Le point de vue de Christian Willi, rédacteur en chef du Christianisme Aujourd’hui

Le point de vue de Christian WilliLes réactions d’indignation et de solidarité ont afflué du monde entier en écho aux attentats meurtriers qui se sont abattus sur la ville de Paris, dans la soirée du 13 novembre.

L’heure est au deuil national et tous les protestants, qu’ils soient réformés, luthériens ou évangéliques, s’y associent.
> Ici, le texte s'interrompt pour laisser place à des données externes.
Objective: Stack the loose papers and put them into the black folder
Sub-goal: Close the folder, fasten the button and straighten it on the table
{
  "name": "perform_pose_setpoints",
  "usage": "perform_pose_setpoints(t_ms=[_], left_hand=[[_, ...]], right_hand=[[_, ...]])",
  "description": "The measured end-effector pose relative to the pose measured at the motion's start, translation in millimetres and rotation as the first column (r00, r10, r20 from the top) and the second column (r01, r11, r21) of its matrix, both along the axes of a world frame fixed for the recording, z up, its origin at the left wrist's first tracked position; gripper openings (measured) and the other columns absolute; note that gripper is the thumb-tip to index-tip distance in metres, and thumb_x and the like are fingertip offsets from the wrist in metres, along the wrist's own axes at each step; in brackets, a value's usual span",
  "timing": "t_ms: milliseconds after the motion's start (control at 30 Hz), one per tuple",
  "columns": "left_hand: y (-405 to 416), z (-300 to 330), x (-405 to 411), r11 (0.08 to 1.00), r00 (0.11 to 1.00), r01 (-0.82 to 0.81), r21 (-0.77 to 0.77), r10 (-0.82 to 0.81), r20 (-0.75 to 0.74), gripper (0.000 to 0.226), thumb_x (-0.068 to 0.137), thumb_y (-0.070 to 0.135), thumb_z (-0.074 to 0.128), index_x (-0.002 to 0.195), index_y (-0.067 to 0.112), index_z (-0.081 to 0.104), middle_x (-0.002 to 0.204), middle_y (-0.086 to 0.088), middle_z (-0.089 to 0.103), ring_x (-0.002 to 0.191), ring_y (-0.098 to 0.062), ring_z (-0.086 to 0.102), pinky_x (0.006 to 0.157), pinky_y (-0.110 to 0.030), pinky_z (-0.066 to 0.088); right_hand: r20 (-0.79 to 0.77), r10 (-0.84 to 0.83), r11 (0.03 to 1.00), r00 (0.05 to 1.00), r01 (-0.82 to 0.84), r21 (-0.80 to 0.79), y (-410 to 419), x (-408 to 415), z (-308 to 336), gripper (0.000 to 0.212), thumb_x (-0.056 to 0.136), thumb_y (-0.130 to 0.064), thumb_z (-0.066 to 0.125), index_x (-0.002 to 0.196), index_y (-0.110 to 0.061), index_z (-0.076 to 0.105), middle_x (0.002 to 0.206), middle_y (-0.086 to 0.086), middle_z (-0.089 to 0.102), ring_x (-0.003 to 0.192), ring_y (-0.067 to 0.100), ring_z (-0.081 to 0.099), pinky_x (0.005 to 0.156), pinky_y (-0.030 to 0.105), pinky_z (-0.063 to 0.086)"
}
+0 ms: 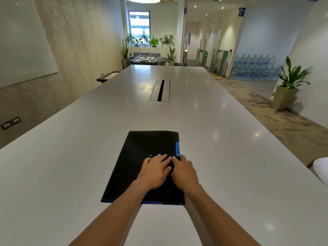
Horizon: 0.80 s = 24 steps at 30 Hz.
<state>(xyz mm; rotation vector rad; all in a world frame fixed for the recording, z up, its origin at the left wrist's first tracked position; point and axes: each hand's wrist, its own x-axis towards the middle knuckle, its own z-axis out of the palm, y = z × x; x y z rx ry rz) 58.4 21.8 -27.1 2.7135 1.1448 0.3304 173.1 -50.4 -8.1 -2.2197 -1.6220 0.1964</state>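
The black folder (140,157) lies closed and flat on the white table (71,166), close to the near edge, with a blue tab on its right side and a blue strip along its near edge. My left hand (156,170) rests palm down on the folder's cover, fingers spread. My right hand (184,172) presses on the folder's right edge just below the blue tab, fingertips meeting those of the left. No loose papers are visible anywhere on the table.
A cable hatch (160,90) is set into the table's middle. A white chair edge (321,170) shows at the right. A potted plant (288,86) stands by the right wall, and a foosball table (148,59) stands beyond the far end.
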Motion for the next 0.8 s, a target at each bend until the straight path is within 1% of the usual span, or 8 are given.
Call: perform_pose_setpoints(t_ms=[100, 200, 300, 433, 500, 567, 700, 800], left_hand=[[-3, 1, -5, 0.998, 0.988, -0.05, -0.042, 0.056, 0.141, 0.053, 0.094, 0.044, 0.047, 0.144, 0.03, 0.036, 0.149, 0.003, 0.041, 0.137, -0.016, 0.036, 0.112, -0.039, 0.025], [-11, 1, -12, 0.982, 0.959, -0.189, 0.03, 0.178, 0.219, 0.05, 0.091, 0.04, 0.054, 0.138, 0.027, 0.046, 0.139, 0.003, 0.052, 0.127, -0.012, 0.046, 0.107, -0.035, 0.033], [-16, 3, -21, 0.917, 0.914, -0.388, 0.091, 0.37, 0.166, 0.046, 0.09, 0.045, 0.051, 0.132, 0.027, 0.051, 0.138, 0.002, 0.051, 0.131, -0.015, 0.041, 0.109, -0.045, 0.03], [-12, 10, -40, 0.778, 0.778, -0.628, -0.018, 0.628, 0.007, 0.059, 0.088, 0.059, 0.04, 0.139, 0.028, 0.039, 0.15, -0.007, 0.034, 0.141, -0.032, 0.021, 0.104, -0.069, 0.017], [-10, 11, -46, 0.716, 0.722, -0.691, -0.1, 0.69, -0.052, 0.067, 0.085, 0.066, 0.037, 0.141, 0.028, 0.034, 0.152, -0.011, 0.028, 0.139, -0.038, 0.021, 0.102, -0.07, 0.02], [-10, 15, -50, 0.699, 0.709, -0.703, -0.127, 0.704, -0.05, 0.071, 0.083, 0.067, 0.041, 0.141, 0.026, 0.031, 0.148, -0.013, 0.031, 0.133, -0.038, 0.031, 0.101, -0.063, 0.028], [-3, 28, -59, 0.674, 0.683, -0.708, -0.212, 0.73, 0.04, 0.075, 0.079, 0.06, 0.058, 0.141, 0.025, 0.033, 0.136, -0.013, 0.044, 0.12, -0.035, 0.048, 0.098, -0.052, 0.037], [12, 37, -78, 0.637, 0.628, -0.651, -0.412, 0.757, 0.18, 0.062, 0.078, 0.049, 0.067, 0.129, 0.02, 0.047, 0.124, -0.011, 0.059, 0.109, -0.032, 0.057, 0.09, -0.045, 0.046]], right_hand=[[-0.092, -0.044, 0.999, 0.995, 0.046, 0.026, -7, -1, 2, 0.041, 0.093, -0.024, 0.05, 0.134, -0.02, 0.047, 0.136, 0.011, 0.046, 0.116, 0.026, 0.049, 0.095, 0.035, 0.047], [-0.09, -0.115, 0.991, 0.989, 0.121, 0.061, -14, -5, 0, 0.037, 0.094, -0.034, 0.052, 0.127, -0.018, 0.05, 0.125, 0.008, 0.052, 0.108, 0.02, 0.052, 0.087, 0.031, 0.049], [-0.081, -0.162, 0.986, 0.984, 0.164, 0.029, -19, -8, 3, 0.042, 0.091, -0.042, 0.055, 0.126, -0.017, 0.051, 0.122, 0.007, 0.053, 0.108, 0.021, 0.052, 0.082, 0.03, 0.047], [-0.058, -0.156, 0.988, 0.986, 0.156, -0.003, -24, -7, 6, 0.045, 0.09, -0.046, 0.054, 0.125, -0.017, 0.05, 0.12, 0.007, 0.055, 0.108, 0.023, 0.053, 0.079, 0.032, 0.046], [-0.07, -0.152, 0.988, 0.986, 0.152, -0.004, -25, -8, 8, 0.048, 0.089, -0.047, 0.055, 0.128, -0.019, 0.048, 0.12, 0.007, 0.055, 0.108, 0.022, 0.054, 0.079, 0.032, 0.047], [-0.115, -0.149, 0.989, 0.982, 0.149, -0.007, -25, -10, 8, 0.052, 0.088, -0.048, 0.056, 0.131, -0.019, 0.045, 0.121, 0.006, 0.055, 0.108, 0.021, 0.055, 0.079, 0.03, 0.047], [-0.369, -0.192, 0.979, 0.909, 0.206, 0.0, -22, -6, 9, 0.049, 0.085, -0.041, 0.062, 0.126, -0.019, 0.047, 0.113, 0.002, 0.058, 0.099, 0.016, 0.057, 0.072, 0.024, 0.047], [-0.67, -0.258, 0.939, 0.696, 0.343, -0.006, -16, 8, 12, 0.025, 0.084, -0.025, 0.067, 0.101, -0.017, 0.051, 0.087, -0.007, 0.055, 0.071, 0.003, 0.053, 0.054, 0.018, 0.038]])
Leurs institutions ont toutes appelé à la prière pour les proches des victimes et pour le pays. “Des millions de chrétiens prient pour la France”, indique par exemple le Conseil national des Évangéliques de France (CNEF), dans un communiqué.

Mais déjà, gouvernement, candidats à la présidence de 2017 et autres penseurs des temps modernes égrainent leurs premières propositions ou exigences pour rassurer la population et tenter de réduire les risques d’attentats à l’avenir.

Une fois de plus, certains trouveront dans ces attaques sanglantes perpétrées au nom d’une religion une nouvelle occasion pour réclamer une réduction de l’espace accordé à la liberté d’expression religieuse. C’est l’inverse qui s’impose. Le romancier Eric-Emmanuel Schmitt le dit très bien dans une interview qu’il nous a accordée pour le Quart d’heure pour l’essentiel : c’est la confiscation de la religion par ces fous qui tuent au nom de Dieu qui l’a poussé à rédigé La nuit de feu. Ouvrage dans lequel il raconte sa rencontre avec Dieu.

C’est en encourageant les uns et les autres à parler de leur foi, une foi incarnée au quotidien, qu’on évitera l’adhésion d’un certain nombre d’entre les Français et plus largement des Occidentaux, à des thèses religieuses extrémistes et insensées.